A midi file consists of one or more tracks, and each track is a sequence of events on any of sixteen channels, such as Note Off, Note On, Program Change etc. The last of these will change the instrument assigned to a channel, and that is what you need to change or add.

Without any Program Change events at all, a channel will use program number (voice number) zero, which is an acoustic grand piano. If you want to change the instrument for such a channel then all you need to do is add a new Program Change event for this channel at the beginning of the track.

However if a channel already has a Program Change event then adding a new one at the beginning will have no effect because it is immediately overridden by the pre-existing one. In this case you will have to change the parameters of the existing event to use the instrument that you want.

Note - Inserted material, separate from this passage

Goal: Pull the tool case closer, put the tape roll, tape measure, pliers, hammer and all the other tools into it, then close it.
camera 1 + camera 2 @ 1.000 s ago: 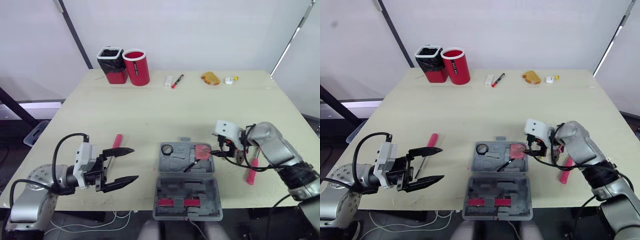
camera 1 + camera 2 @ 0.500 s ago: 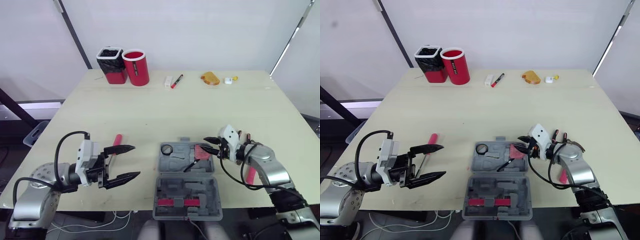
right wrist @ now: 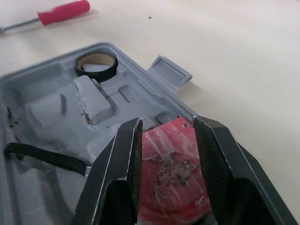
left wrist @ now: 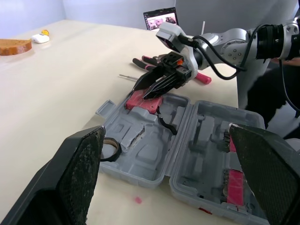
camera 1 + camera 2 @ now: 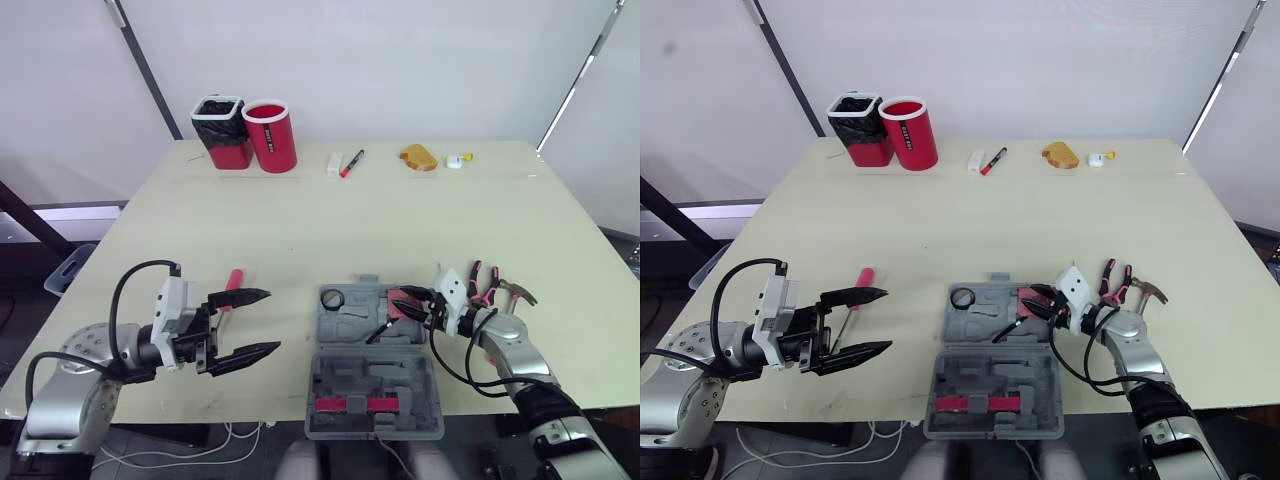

Things could be even more complicated if there are originally several Program Change events for a channel, meaning that the instrument changes throughout the track. This is unusual, but if you come across a file like this you will have to decide how you want to change it.

Supposing you have a very simple midi file with a single track, one channel, and no existing Program Change events. This program creates a new MIDI::Opus object from the file, accesses the list of tracks (with only a single member), and takes a reference to the list of the first track's events. Then a new Program Change event (this module calls it patch_change) for channel 0 is unshifted onto the beginning of the event list. The new event has a program number of 40 - violin - so this channel will now be played with a violin instead of a piano.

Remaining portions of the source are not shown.